:: Supplied data

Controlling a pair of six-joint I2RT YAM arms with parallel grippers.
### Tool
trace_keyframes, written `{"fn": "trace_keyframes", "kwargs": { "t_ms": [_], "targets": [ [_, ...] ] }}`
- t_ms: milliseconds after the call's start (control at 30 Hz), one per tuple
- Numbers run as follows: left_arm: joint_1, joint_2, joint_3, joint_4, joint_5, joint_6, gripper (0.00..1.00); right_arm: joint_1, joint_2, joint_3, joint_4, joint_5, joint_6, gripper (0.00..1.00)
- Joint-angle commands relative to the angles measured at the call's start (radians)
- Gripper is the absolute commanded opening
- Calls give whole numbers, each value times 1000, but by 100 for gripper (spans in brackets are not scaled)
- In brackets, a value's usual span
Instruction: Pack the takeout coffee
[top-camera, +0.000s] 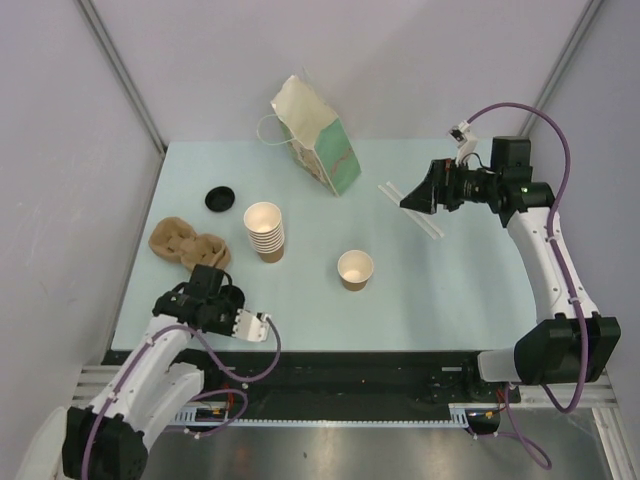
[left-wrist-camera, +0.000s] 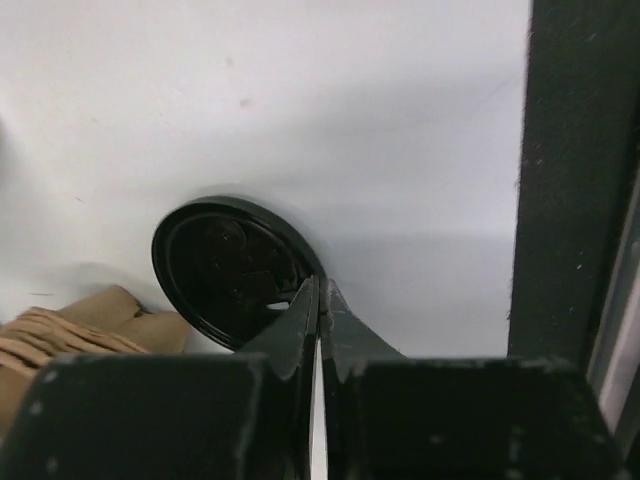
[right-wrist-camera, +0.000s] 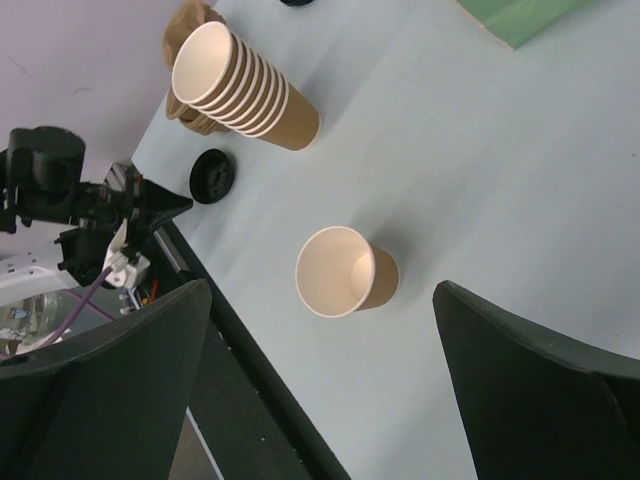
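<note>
The single brown paper cup (top-camera: 355, 269) (right-wrist-camera: 345, 272) stands upright and lidless in the middle of the table, cream inside. One black lid (left-wrist-camera: 225, 270) (right-wrist-camera: 211, 176) lies by the pulp carrier (top-camera: 190, 245). My left gripper (left-wrist-camera: 322, 285) (top-camera: 207, 275) is shut with its tips pinching that lid's near rim; in the top view the gripper hides this lid. A second black lid (top-camera: 220, 198) lies further back. My right gripper (right-wrist-camera: 320, 400) (top-camera: 415, 195) hangs open, high over the right side of the table, with the cup far below between its fingers.
A stack of nested brown cups (top-camera: 265, 232) (right-wrist-camera: 240, 85) stands left of the single cup. A cream and green paper bag (top-camera: 315, 135) sits at the back. Thin white sticks (top-camera: 410, 210) lie under the right gripper. The table's black front rail (left-wrist-camera: 575, 180) runs close beside the left gripper.
</note>
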Motion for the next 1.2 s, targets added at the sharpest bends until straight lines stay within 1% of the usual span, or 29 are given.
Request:
{"fn": "trace_keyframes", "kwargs": {
  "t_ms": [0,33,67,100,133,167,200,233,267,333,367,400,433,467,500,533,567,667,700,900,967,1033,1067,1167],
  "targets": [
    [-127,-78,65,-89,86,-18,0,-20,-41,12,-30,-26,-32,99],
    [-160,-87,108,-98,91,-41,0,-17,-48,13,-37,-26,-32,100],
    [-194,-89,134,-98,97,-102,0,-14,-59,13,-62,-26,-28,100],
    [-255,-86,162,-95,106,-136,0,1,-64,7,-68,-27,-11,100],
    [-281,-78,213,-90,120,-167,0,12,-65,4,-76,-26,-3,100],
    [-307,-37,237,-87,114,-241,2,32,-70,2,-97,-4,3,100],
    [-350,-8,255,-83,96,-282,7,64,-73,-4,-105,0,2,100],
    [-355,30,289,-90,59,-317,14,84,-76,-5,-116,6,-3,100],
    [-355,89,301,-96,45,-373,27,95,-79,-10,-125,25,-9,100],
    [-323,117,277,-83,13,-394,37,107,-96,-19,-119,34,-11,100],
    [-309,111,253,-64,-5,-397,45,109,-97,-19,-113,40,-11,100],
    [-286,103,219,-7,-36,-391,48,109,-97,-19,-108,40,-8,100],
    [-275,95,146,27,-68,-379,49,109,-96,-19,-106,37,-5,100],
    [-257,91,110,61,-129,-336,50,110,-96,-19,-105,34,-3,100],
    [-185,86,82,115,-139,-307,51,112,-93,-19,-106,33,-2,100],
    [-141,89,47,130,-139,-276,53,116,-94,-19,-109,33,-3,100],
    [-66,95,39,143,-137,-224,54,116,-93,-21,-111,33,-6,100],
    [22,132,35,164,-134,-153,57,124,-88,-19,-116,34,-11,100],
    [33,144,36,172,-131,-147,59,127,-87,-19,-116,33,-12,100],
    [38,203,13,244,-108,-113,59,130,-70,-19,-97,34,-21,100],
    [38,236,1,256,-108,-90,55,130,-61,-17,-96,37,-26,100],
    [38,261,-16,262,-119,-64,48,132,-56,-14,-96,42,-32,100],
    [38,269,-21,255,-121,-55,47,132,-51,-11,-97,43,-31,100],
    [38,261,-42,253,-128,-24,40,133,-48,-10,-97,45,-31,100]
  ]
}}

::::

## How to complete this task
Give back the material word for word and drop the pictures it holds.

## Written response
Controlling a pair of six-joint I2RT YAM arms with parallel grippers.
### Tool
trace_keyframes, written `{"fn": "trace_keyframes", "kwargs": { "t_ms": [_], "targets": [ [_, ...] ] }}`
- t_ms: milliseconds after the call's start (control at 30 Hz), one per tuple
- Numbers run as follows: left_arm: joint_1, joint_2, joint_3, joint_4, joint_5, joint_6, gripper (0.00..1.00); right_arm: joint_1, joint_2, joint_3, joint_4, joint_5, joint_6, gripper (0.00..1.00)
- Joint-angle commands relative to the angles measured at the call's start (radians)
- Gripper is the absolute commanded opening
- Calls give whole numbers, each value times 1000, but by 100 for gripper (spans in brackets are not scaled)
- In brackets, a value's usual span
Instruction: Pack the takeout coffee
[top-camera, +0.000s] 
[left-wrist-camera, +0.000s] 
[right-wrist-camera, +0.000s] 
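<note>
The single brown paper cup (top-camera: 355, 269) (right-wrist-camera: 345, 272) stands upright and lidless in the middle of the table, cream inside. One black lid (left-wrist-camera: 225, 270) (right-wrist-camera: 211, 176) lies by the pulp carrier (top-camera: 190, 245). My left gripper (left-wrist-camera: 322, 285) (top-camera: 207, 275) is shut with its tips pinching that lid's near rim; in the top view the gripper hides this lid. A second black lid (top-camera: 220, 198) lies further back. My right gripper (right-wrist-camera: 320, 400) (top-camera: 415, 195) hangs open, high over the right side of the table, with the cup far below between its fingers.
A stack of nested brown cups (top-camera: 265, 232) (right-wrist-camera: 240, 85) stands left of the single cup. A cream and green paper bag (top-camera: 315, 135) sits at the back. Thin white sticks (top-camera: 410, 210) lie under the right gripper. The table's black front rail (left-wrist-camera: 575, 180) runs close beside the left gripper.
</note>
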Motion for the next 1.2 s, targets added at the sharpest bends until straight lines stay within 1% of the usual span, or 29 are given.
Request:
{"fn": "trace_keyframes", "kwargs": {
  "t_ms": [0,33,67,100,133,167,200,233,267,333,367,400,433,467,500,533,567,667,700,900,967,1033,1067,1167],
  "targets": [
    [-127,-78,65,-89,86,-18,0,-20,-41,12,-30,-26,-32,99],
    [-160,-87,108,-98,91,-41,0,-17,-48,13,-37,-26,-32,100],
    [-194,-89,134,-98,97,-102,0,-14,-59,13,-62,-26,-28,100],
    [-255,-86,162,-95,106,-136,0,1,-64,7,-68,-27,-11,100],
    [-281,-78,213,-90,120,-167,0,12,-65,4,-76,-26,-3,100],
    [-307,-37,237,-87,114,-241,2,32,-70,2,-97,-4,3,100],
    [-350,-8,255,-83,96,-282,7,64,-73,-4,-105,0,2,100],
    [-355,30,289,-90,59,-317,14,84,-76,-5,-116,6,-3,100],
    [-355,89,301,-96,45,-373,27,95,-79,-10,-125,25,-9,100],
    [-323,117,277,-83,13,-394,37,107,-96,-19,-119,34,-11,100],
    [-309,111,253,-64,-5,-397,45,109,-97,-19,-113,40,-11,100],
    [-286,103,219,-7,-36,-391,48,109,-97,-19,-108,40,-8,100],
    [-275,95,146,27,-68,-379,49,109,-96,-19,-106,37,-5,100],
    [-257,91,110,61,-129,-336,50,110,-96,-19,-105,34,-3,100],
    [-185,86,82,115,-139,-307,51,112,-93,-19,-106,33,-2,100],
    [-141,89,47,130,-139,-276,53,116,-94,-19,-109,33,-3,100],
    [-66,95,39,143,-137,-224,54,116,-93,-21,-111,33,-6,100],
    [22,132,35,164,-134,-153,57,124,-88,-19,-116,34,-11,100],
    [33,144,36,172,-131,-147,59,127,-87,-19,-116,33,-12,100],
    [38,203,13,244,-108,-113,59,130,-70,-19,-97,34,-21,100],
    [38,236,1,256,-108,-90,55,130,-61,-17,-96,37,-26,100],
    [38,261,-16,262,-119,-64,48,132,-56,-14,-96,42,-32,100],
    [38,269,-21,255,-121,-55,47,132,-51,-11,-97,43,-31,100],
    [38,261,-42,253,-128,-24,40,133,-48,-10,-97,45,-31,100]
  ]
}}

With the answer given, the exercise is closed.